(Data under study begins)

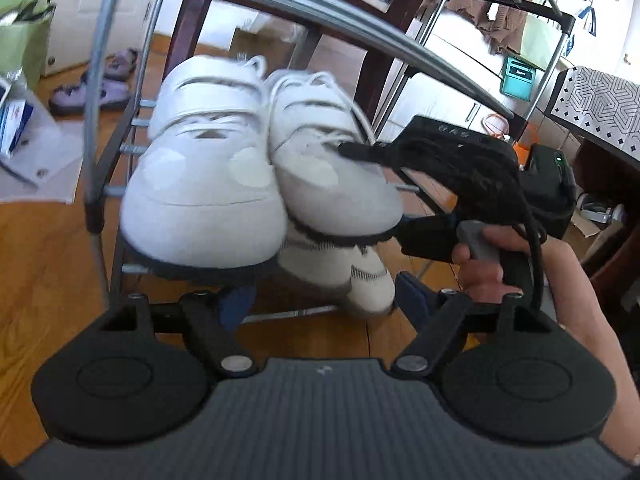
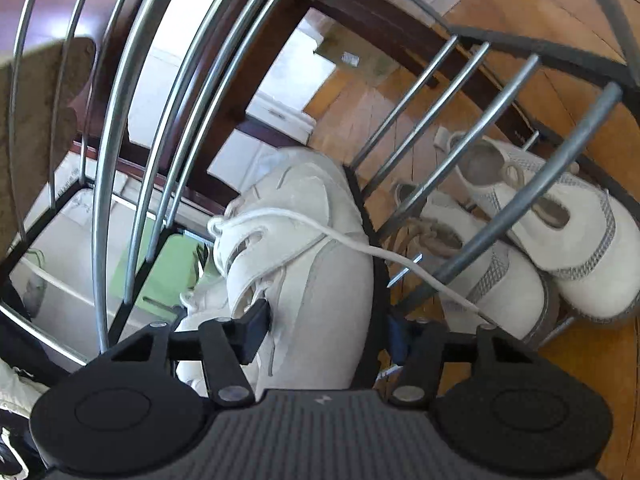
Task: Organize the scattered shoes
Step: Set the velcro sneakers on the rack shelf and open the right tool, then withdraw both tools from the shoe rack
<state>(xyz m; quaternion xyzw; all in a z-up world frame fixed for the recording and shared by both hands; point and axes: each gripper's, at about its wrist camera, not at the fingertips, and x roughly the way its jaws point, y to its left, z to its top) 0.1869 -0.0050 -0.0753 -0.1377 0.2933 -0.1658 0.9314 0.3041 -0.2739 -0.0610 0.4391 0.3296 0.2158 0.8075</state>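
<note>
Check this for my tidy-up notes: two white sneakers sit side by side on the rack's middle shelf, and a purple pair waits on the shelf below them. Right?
Not quite. The white sneakers do sit side by side on the rack, but the purple pair lies on the wooden floor behind it. Another whitish pair fills the shelf below. The left wrist view shows the purple pair.

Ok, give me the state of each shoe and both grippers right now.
Left white sneaker: on rack shelf, free.
Right white sneaker: beside it, between right gripper fingers.
Mesh pair: side by side on lower shelf.
Purple slippers: on the floor, off the rack.
Left gripper: open, empty.
Right gripper: straddles sneaker; grip unclear.
</note>
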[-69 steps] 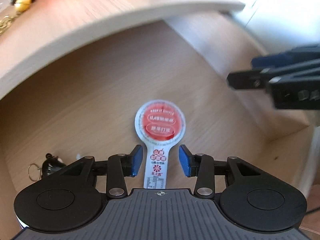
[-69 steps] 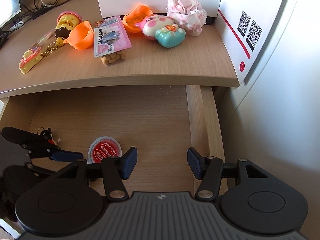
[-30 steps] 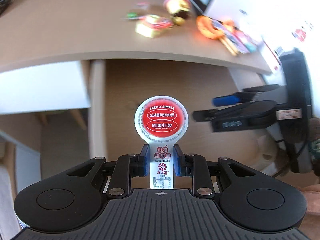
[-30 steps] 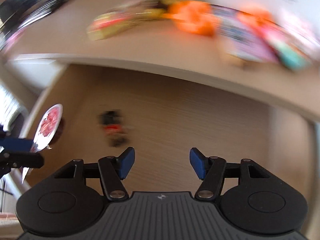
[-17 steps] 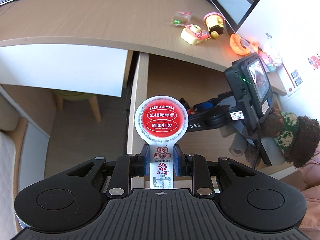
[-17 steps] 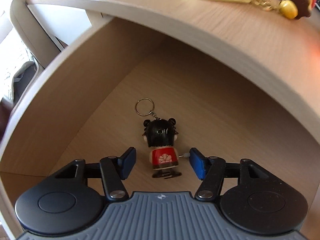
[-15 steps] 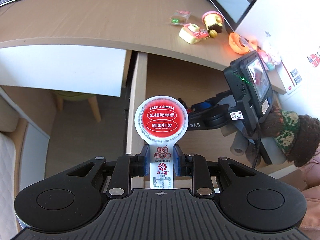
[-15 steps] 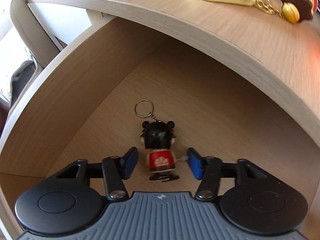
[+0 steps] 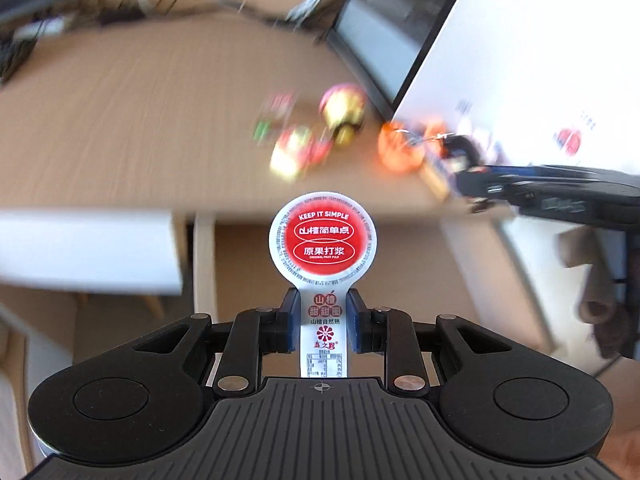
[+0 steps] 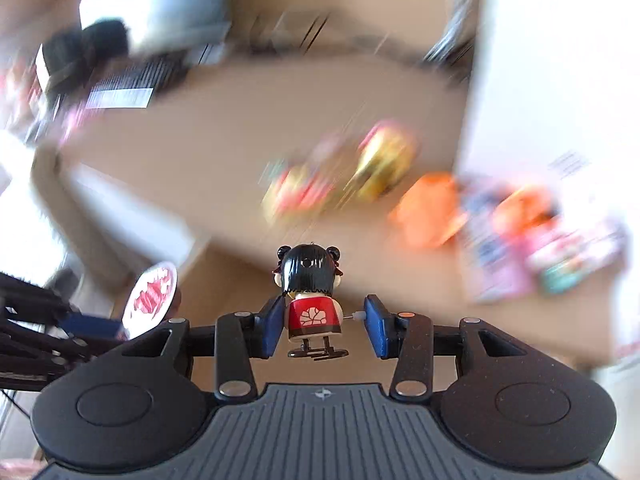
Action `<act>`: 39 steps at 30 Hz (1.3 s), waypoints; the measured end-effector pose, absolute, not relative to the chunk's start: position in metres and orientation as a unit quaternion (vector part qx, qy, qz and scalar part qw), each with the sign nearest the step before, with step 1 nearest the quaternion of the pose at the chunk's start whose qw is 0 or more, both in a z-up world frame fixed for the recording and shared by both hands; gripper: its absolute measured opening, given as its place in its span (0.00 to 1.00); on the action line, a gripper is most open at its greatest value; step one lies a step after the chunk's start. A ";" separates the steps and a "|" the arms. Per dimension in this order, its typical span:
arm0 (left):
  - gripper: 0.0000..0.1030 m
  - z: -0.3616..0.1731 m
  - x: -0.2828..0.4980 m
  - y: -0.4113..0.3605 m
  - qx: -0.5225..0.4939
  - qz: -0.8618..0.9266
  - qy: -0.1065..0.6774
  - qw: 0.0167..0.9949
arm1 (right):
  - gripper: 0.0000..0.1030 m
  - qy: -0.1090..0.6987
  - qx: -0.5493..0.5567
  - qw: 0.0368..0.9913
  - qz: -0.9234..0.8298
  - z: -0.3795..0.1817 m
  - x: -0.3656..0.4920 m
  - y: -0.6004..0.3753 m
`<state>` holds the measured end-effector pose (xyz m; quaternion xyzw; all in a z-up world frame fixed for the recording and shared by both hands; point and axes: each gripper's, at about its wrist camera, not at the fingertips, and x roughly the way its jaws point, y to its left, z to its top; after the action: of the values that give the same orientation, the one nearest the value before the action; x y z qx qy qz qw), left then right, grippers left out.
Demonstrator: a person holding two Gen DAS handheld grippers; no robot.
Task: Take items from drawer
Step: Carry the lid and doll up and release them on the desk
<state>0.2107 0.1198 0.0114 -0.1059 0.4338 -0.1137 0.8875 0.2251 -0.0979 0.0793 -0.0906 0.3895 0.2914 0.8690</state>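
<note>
The red-and-white snack packet (image 9: pixel 322 240), a round disc on a flat white tab printed "KEEP IT SIMPLE", stands upright in the left gripper (image 9: pixel 323 322), whose 2 blue-padded fingers (image 9: pixel 291 320) are clamped on the tab. The packet is held in the air above the open wooden drawer (image 9: pixel 400 280). The wind-up doll figure (image 10: pixel 312 304), with black hair buns and a red top, is seen from behind in the right gripper (image 10: pixel 322 330); the left pad presses its side and the right pad (image 10: pixel 376 330) meets its side winder, so the fingers are closed on it. Beyond both lies the wooden desk top (image 9: pixel 140 120), with blurred colourful toys (image 9: pixel 316 136) and a white box (image 9: pixel 520 60) at the right.
</note>
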 end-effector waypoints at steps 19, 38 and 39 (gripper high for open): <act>0.26 -0.013 0.355 0.052 -0.062 -0.128 0.452 0.881 | 0.41 0.340 -0.033 0.926 0.161 0.126 0.275 -0.181; 0.27 -0.016 0.379 0.063 -0.056 -0.107 0.393 0.912 | 0.41 0.389 -0.024 0.910 0.140 0.079 0.274 -0.183; 0.28 -0.014 0.374 0.068 -0.066 -0.106 0.385 0.914 | 0.41 0.391 -0.026 0.909 0.141 0.078 0.274 -0.182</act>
<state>0.3741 0.0678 -0.0135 -0.0656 0.3850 -0.1059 0.9145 0.2739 -0.1818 0.0779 -0.0257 0.3908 0.1406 0.9093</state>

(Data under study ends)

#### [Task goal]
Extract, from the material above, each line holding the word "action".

#### [Exercise response]
Action `<act>`: 39 steps at 30 Hz (1.3 s), waypoints; the measured end-effector pose, absolute, not relative to the chunk's start: position in metres and orientation as a unit quaternion (vector part qx, qy, qz and scalar part qw), each with the sign nearest the step before, with step 1 nearest the quaternion of the pose at the chunk's start whose qw is 0 or more, both in a z-up world frame fixed for the recording and shared by both hands; gripper: its absolute measured opening, given as its place in its span (0.00 to 1.00); on the action line, a gripper is most open at its greatest value; step one lies a step after the chunk's start. A ";" separates the steps and a "|" the arms. Per dimension in this order, its typical span:
`<state>` holds the measured end-effector pose (xyz m; quaternion xyzw; all in a z-up world frame fixed for the recording and shared by both hands; point and axes: each gripper's, at about its wrist camera, not at the fingertips, and x roughly the way its jaws point, y to its left, z to its top; after the action: of the values that give the same orientation, the one nearest the value before the action; x y z qx qy qz qw), left then right, grippers left out.

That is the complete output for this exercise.